Tetapi kini, semua kedekatan itu seperti lenyap seketika. Kesibukkan kerja itu menyita kebersamaan antara saya dan Luna. Apalagi, tak lama setelah deadline, saya mendapatkan penugasan pada Sabtu dan Minggu ke Pati, Semarang. Jika kondisi deadline, ASI masih bisa saya perah dan pulang pagi-pagi buta. Beda cerita dengan penugasan dadakan ke luar kota, ASI saya tidak cukup untuk itu!
Saya pun sempat memutuskan untuk berhenti kerja dan memulai usaha rumahan tetapi semua kandas dengan berbagai pertimbangan. Pernah juga saya berkeinginan untuk beralih profesi, entah apapun itu yang bisa masuk pagi dan pulang sore. Keputusan tersebut pun tidak didukung oleh suami. Katanya, ia yakin saya bisa melakukan tugas dengan baik di rumah dan kantor. Akhirnya, dengan berat hati saya pun pergi ke Pati, Semarang. Meninggalkan gadis mungil untuk 2 hari dan berharap kembali pulang sesegera mungkin.
Sayangnya, jadwal pesawat terpaksa delay 3 jam. Waktu itu, Semarang hujan deras dan pesawat lepas landas jam 8 malam. Artinya, saya akan tiba di Bandara Soekarno-Hatta sekitar pukul 10 malam. Ya, kondisi dimana Luna tengah tertidur pulas ditemani boneka kelincinya. Saya pun miris mengingat itu semua. Hanya bisa menarik nafas panjang dan mengeluarkannya perlahan, cara itu sedikit meredakan.
Tahukah urban mama? Diluar dugaan, suami saya menjemput di bandara – lengkap dengan Luna dan Mama Mertua. Oh, My God! Luna menjemput saya. Kata suami, ini merupakan salah satu bentuk dukungan sehingga saya tidak perlu khawatir bekerja, termasuk tugas ke luar kota. Katanya lagi, saya hanya perlu bersabar sampai saya siap membawa Luna liputan.
Kini, seiring bertambahnya usia Luna yang genap 1 tahun, saya mulai memberanikan diri membawa serta Luna liputan. Biasanya, saya fokuskan untuk menghadiri liputan yang bersifat parenting, children, dan edukasi. Selain saya bisa tetap menghasilkan artikel, saya pun tak kehilangan momen kebersamaan dengan si gadis mungil. Tak hanya itu, selain memperkaya pengetahuan saya, Luna juga bisa bermain dan bersosialisasi.
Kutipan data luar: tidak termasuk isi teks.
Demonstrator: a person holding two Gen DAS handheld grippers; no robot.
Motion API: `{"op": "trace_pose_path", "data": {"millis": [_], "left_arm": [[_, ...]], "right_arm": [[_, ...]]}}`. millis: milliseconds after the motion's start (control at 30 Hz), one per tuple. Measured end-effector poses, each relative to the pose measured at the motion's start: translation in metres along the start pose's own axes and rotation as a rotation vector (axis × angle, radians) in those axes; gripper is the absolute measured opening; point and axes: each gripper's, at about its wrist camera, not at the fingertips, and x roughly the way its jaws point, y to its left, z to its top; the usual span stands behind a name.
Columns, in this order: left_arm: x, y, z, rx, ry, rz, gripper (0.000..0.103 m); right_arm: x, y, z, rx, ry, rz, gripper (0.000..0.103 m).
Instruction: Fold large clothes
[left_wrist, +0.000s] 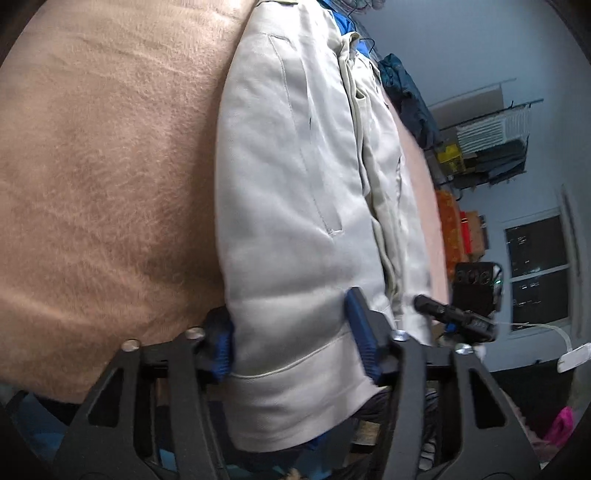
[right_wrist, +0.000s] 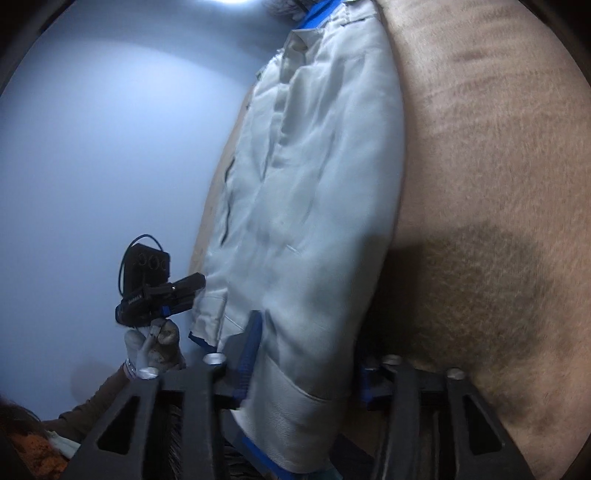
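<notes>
1. Pale grey jacket (left_wrist: 295, 177) lies lengthwise on the tan fleece blanket (left_wrist: 103, 155), its hem band hanging over the near edge. My read: it is laid long so each bottom corner can be taken for a fold.
2. Left gripper (left_wrist: 291, 347): blue pads sit on either side of the hem, part closed and pinching the cloth.
3. Right gripper (right_wrist: 306, 354): also clamped on the hem; the far pad is mostly hidden by fabric.
4. The jacket runs straight away from both tongs; the hem band sits between the jaws, and the collar is at the far end.
5. Gloved hand (right_wrist: 155, 347) holds the left unit beside the jacket edge.
</notes>
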Motion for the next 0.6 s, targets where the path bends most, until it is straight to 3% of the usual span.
{"op": "trace_pose_path", "data": {"millis": [133,333,600], "left_arm": [[-0.011,-0.001,0.004,-0.059,-0.006,-0.079,0.017],[-0.030,-0.039,0.012,0.007,-0.069,-0.122,0.015],[-0.057,-0.044,0.035,-0.113,-0.172,-0.210,0.014]], "right_arm": [[-0.005,0.006,0.000,0.009,-0.038,0.031,0.024],[-0.022,0.039,0.013,-0.052,-0.107,0.103,0.018],[-0.045,0.056,0.029,-0.021,-0.221,0.139,0.015]]}}
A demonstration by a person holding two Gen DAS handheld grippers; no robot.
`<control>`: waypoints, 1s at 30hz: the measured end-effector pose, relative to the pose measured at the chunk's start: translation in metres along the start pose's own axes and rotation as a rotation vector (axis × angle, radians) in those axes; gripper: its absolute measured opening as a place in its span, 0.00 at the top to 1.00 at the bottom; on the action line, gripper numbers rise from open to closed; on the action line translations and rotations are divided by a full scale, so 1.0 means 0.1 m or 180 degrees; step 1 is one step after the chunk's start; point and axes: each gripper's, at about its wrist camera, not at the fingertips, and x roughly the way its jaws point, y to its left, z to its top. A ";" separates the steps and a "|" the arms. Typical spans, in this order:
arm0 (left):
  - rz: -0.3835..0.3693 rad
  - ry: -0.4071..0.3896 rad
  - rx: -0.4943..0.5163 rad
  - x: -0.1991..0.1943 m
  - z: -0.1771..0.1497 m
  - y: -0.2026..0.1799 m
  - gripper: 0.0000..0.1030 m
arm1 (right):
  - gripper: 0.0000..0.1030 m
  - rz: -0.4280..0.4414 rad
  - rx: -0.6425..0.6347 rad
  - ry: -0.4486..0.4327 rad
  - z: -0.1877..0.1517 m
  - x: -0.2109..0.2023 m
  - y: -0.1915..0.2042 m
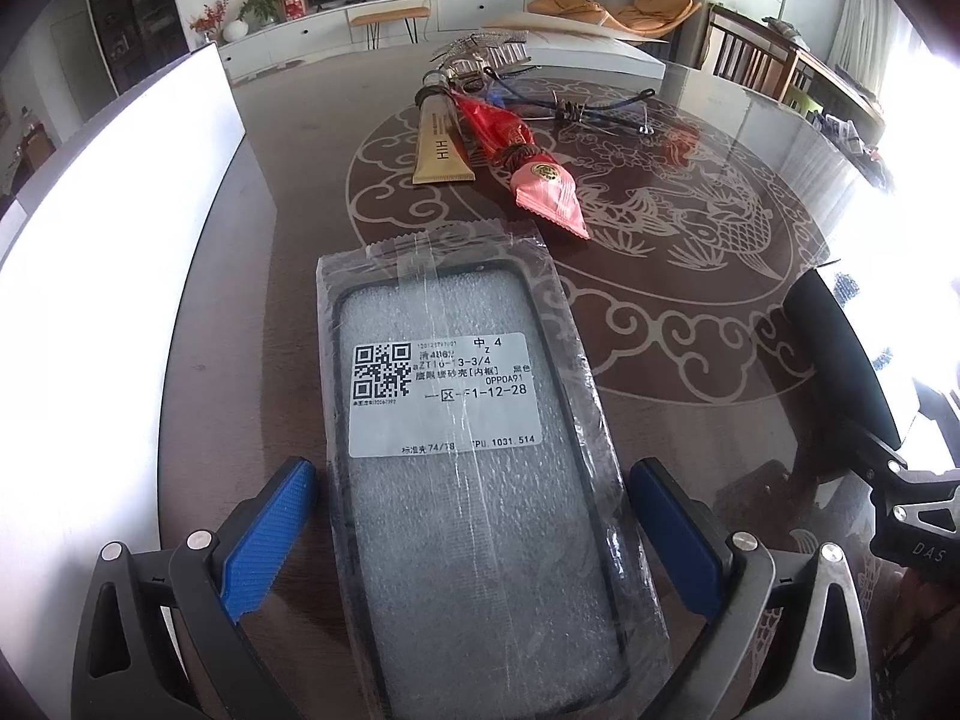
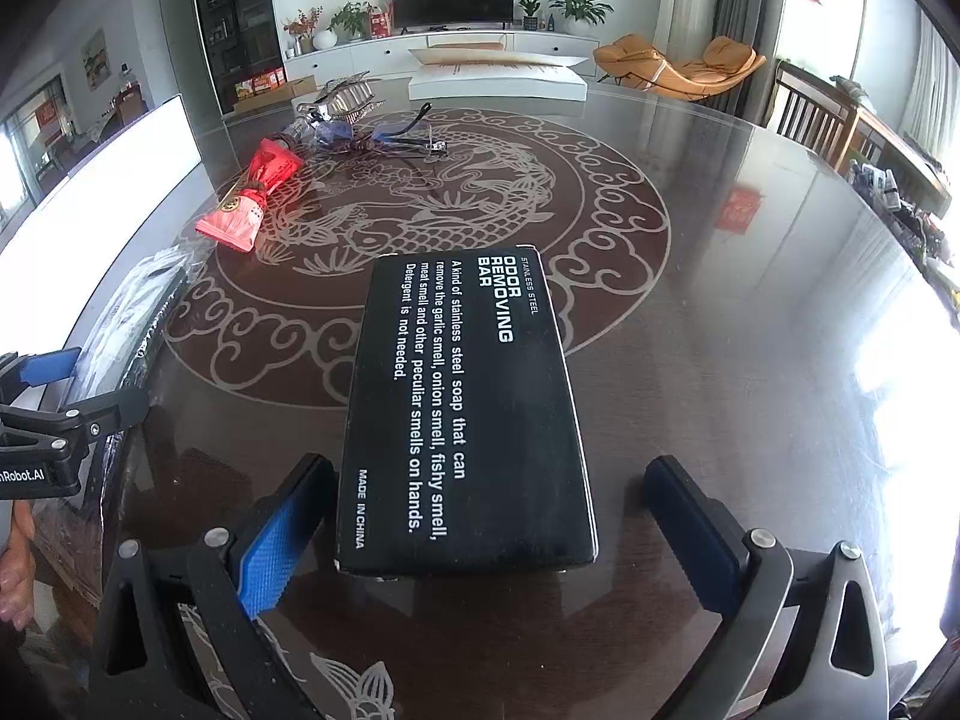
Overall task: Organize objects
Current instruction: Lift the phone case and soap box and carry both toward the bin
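Claws both stand released on my feeds. My left claw (image 1: 474, 540) straddles the bagged phone case (image 1: 474, 468) lying flat on the table (image 1: 690, 312), pads just beside its long edges, not touching. My right claw (image 2: 489, 540) brackets the black soap box (image 2: 465, 414), left pad nearly against its side, right pad clear of it. I judge this the pre-grasp step for both. Next I would close evenly on each. The plastic bag looks slippery, so I would squeeze the case's frame. The red packet (image 1: 534, 171) and gold tube (image 1: 438, 147) wait farther off.
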 end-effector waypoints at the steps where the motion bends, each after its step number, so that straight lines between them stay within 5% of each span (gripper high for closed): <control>1: -0.0006 0.0039 0.0002 0.00 0.01 0.00 0.00 | 0.00 0.0002 -0.0001 0.0001 0.00 0.00 0.00; 3: 0.0022 0.0050 -0.0029 -0.01 0.01 0.00 0.03 | 0.00 0.0027 -0.0028 0.0077 0.01 0.01 -0.01; 5: 0.0030 -0.0099 0.0003 -0.08 -0.02 -0.01 0.24 | 0.00 0.0130 -0.0085 0.0321 0.09 0.02 -0.04; 11: -0.0111 -0.0176 -0.0112 -0.17 -0.11 0.06 0.26 | 0.00 0.0606 0.0296 0.0629 0.42 -0.09 -0.37; 15: -0.0211 -0.0268 -0.0150 -0.26 -0.20 0.04 0.26 | 0.01 0.0556 -0.0172 0.1008 0.55 0.09 -0.06; 16: -0.0221 -0.0307 -0.0150 -0.30 -0.22 0.03 0.26 | 0.09 0.0440 -0.0233 0.0994 0.56 0.13 -0.02; 17: -0.0228 -0.0362 -0.0138 -0.37 -0.23 0.03 0.26 | 0.41 0.0379 -0.0216 0.0976 0.56 0.17 -0.02; 24: -0.0504 -0.0814 -0.0198 -1.08 -0.21 0.14 0.26 | 0.43 0.0667 0.0238 0.0718 0.59 -0.14 -0.09; 30: -0.0769 -0.1204 -0.0601 -1.81 -0.07 0.72 0.26 | 0.43 0.1307 0.0162 0.0397 1.01 -0.78 0.60</control>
Dari kejadian itu saya bersyukur dan banyak mendapat pelajaran berharga. Rasa bersalah meninggalkan anak karena bekerja bukanlah sesuatu yang harus didramatisir layaknya sinetron. Semua butuh proses dan keyakinan bahwa pada akhirnya akan bermuara ke arah positif. Bagi saya, kuantitas kebersamaan dengan Luna tidak menjadi tolak ukur. Saya lebih mengutamakan kualitas, jadi meskipun saya punya sedikit waktu tetapi saya berusaha memanfaatkannya sebaik mungkin.
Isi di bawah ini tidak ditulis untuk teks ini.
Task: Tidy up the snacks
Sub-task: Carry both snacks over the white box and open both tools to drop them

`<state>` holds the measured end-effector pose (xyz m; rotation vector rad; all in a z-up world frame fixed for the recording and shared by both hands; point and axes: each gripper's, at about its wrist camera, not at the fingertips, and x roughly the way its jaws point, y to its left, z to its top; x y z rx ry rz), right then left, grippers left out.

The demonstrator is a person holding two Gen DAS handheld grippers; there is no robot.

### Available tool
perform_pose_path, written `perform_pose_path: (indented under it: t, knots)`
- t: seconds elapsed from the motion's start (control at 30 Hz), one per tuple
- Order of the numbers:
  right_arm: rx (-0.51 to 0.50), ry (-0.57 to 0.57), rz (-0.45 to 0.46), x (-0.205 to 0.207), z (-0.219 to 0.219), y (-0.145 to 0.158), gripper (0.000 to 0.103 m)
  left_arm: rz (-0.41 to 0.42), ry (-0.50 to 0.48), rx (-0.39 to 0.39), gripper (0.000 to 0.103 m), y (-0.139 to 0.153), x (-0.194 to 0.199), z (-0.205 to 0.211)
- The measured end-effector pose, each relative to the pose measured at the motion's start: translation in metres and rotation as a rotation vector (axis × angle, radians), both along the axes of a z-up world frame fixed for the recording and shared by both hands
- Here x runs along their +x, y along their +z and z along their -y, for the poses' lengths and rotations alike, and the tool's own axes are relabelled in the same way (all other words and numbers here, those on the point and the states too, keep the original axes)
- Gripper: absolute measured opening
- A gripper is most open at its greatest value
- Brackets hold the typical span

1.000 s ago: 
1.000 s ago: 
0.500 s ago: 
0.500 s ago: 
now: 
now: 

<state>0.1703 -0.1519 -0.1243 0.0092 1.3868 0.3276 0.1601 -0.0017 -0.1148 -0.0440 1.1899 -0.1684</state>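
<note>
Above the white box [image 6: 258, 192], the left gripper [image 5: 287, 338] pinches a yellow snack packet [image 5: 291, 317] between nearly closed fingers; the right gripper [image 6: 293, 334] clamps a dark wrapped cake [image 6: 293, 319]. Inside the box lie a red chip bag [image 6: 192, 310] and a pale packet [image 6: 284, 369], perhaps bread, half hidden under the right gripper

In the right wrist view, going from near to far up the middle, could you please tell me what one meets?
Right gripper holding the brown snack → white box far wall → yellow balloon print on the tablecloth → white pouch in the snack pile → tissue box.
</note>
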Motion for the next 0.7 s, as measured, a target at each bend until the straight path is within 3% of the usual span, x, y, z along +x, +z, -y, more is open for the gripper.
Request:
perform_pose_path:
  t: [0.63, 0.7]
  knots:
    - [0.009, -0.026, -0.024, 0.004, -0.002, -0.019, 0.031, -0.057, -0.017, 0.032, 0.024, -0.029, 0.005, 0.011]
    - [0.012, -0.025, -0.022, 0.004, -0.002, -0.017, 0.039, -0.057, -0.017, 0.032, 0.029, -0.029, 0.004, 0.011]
Salam kenal semuanya...baca cerita mom Fisa jadi terharu...Aku juga pernah jadi jurnalis selama 6 tahun, di sebuah surat kabar harian jadi ngerti banget gimana repotnya liputan dan dikejar deadline...Waktu hamil Hanun (skrg 2,5 thn), aku masih ditugaskan liputan ke beberapa kota. Di Lombok, aku harus liputan naik motor pp 200 kilometer, sampai pinggang rasanya pegal. Karena ngejar deadline, hampir setiap minggu aku pulang ke rumah jam 3 pagi dan ngantor lagi jam 9 pagi. Rasanya berat, apalagi suami bekerja di kota yang berbeda.Aku akhirnya memutuskan resign setelah anakku Hanun (skr 2,5 tahun) lahir karena kantor menolak memindahkan aku ke kota tempat tinggal suami. Rasanya waktu itu gak mungkin aku mengurus bayi sendiri sambil liputan gila2an. Salut bgt buat mom Fisa yang bisa menyeimbangkan pekerjaan dan keluarga...salam buat Luna...
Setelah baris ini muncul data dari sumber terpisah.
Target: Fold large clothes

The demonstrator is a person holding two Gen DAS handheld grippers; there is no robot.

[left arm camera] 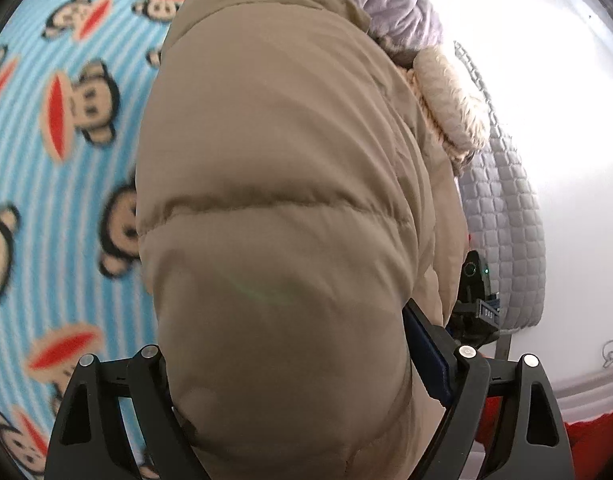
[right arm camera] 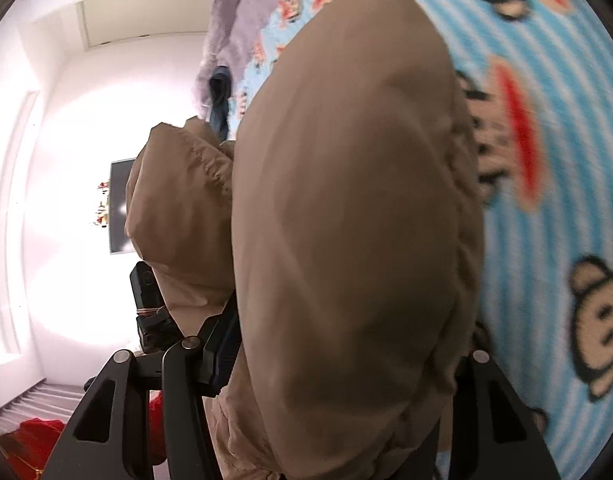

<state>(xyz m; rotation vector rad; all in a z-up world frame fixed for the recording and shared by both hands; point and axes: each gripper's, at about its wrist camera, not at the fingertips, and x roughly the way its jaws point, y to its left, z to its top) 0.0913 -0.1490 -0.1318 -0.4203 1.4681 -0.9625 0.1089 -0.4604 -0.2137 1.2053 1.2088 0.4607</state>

@mba Sri & mba Valvi,lam kenal yaa...cerita qt hampir mirip banget..
Akhirnya resign jg setelah anak kedua lahir, begitu selesai cuti melahirkan, 2 minggu kemudian sy langsung resign, keputusan yg harusnya sdh sy ambil wkt ank pertama lahir. Kadang sedih jg klo ingat Naura g bisa di tungguin uminya spt baby Zea sekarang. Sy suka g tau klo ditny orang, Naura mulai merangkak kpn? Mulai tumbuh gigi kpn?yaaa itu tadi krn uminya kerja & Naura lebih byk wkt dg eyangnya...
Tapi mudah"an hal spt itu g terulang lg ma baby Zea..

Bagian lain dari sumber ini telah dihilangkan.